Data excerpts:
Segment Open
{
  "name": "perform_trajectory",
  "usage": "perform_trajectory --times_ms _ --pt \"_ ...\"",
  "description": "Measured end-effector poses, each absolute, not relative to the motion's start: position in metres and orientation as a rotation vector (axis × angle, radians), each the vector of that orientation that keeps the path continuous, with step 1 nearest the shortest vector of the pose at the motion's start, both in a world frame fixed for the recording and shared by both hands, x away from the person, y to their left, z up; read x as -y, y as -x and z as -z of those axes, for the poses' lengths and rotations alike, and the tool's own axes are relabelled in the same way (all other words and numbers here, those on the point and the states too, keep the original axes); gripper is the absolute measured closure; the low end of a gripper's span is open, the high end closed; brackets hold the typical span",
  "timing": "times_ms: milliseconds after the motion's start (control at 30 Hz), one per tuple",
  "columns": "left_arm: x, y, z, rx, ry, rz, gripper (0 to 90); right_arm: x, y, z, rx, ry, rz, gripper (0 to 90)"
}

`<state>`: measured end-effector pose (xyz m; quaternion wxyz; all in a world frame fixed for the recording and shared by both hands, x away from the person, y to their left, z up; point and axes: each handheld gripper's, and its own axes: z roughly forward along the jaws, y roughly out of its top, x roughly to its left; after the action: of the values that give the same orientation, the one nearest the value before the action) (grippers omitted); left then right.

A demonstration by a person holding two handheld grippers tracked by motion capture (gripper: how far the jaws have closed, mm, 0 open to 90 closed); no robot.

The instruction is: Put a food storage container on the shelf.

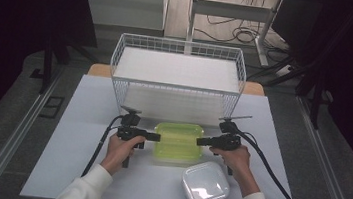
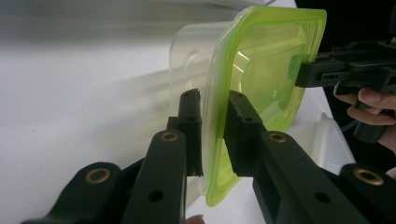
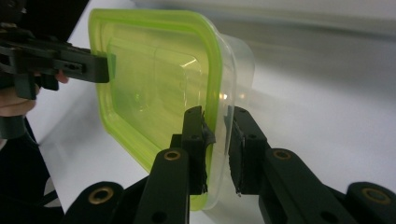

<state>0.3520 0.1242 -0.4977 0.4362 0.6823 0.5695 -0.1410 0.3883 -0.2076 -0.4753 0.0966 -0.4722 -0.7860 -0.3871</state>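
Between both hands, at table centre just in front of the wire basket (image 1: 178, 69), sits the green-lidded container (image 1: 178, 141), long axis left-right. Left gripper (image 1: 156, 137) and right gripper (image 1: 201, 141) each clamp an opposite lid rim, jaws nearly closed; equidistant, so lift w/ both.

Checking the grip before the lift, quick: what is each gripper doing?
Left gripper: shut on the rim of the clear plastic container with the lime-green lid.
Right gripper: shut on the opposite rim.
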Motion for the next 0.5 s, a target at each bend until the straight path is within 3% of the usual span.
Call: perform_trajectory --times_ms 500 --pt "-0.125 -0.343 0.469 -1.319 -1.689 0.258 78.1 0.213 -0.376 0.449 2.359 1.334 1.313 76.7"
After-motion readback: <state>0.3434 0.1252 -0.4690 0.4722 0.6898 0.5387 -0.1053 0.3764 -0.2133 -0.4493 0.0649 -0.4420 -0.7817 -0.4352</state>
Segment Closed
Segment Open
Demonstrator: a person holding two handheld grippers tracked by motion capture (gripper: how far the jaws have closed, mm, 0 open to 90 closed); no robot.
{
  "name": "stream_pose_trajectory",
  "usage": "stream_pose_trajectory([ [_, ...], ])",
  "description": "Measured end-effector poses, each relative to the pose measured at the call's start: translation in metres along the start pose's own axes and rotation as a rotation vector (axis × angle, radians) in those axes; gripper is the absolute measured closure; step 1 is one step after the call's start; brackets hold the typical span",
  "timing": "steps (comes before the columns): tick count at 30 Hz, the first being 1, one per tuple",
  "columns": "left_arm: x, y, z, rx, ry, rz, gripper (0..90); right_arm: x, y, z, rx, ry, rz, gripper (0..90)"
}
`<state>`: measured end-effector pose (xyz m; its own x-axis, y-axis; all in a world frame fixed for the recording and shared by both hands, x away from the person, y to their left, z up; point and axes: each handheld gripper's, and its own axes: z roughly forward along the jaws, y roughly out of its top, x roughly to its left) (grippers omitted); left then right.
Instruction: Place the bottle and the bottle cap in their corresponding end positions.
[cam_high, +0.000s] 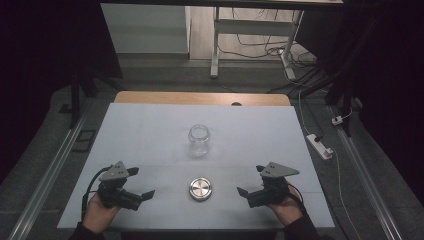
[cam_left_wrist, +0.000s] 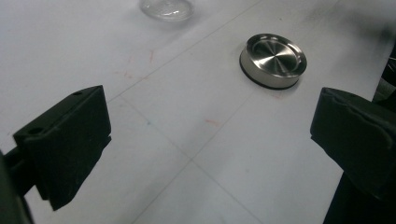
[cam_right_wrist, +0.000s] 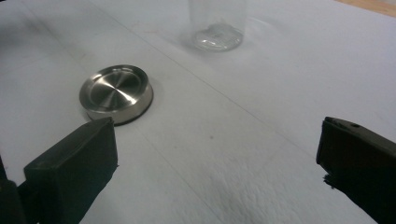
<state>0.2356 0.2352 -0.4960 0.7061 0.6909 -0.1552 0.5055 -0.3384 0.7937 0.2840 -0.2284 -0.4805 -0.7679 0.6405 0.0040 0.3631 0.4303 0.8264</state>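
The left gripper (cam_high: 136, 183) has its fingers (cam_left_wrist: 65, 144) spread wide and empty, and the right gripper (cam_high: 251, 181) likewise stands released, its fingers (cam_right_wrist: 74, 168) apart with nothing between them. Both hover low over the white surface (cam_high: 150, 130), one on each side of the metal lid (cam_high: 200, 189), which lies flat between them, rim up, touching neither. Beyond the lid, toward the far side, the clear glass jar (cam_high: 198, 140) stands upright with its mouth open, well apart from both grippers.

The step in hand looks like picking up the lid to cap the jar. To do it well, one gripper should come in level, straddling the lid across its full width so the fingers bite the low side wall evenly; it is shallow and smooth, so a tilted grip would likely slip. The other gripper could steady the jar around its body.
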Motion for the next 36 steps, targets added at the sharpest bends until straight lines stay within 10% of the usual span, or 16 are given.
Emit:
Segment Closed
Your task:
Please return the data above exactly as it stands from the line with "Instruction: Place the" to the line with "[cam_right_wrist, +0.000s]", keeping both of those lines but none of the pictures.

Task response:
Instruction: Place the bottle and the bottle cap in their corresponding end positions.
[cam_high, +0.000s] 
[cam_left_wrist, +0.000s] 
[cam_right_wrist, +0.000s] 

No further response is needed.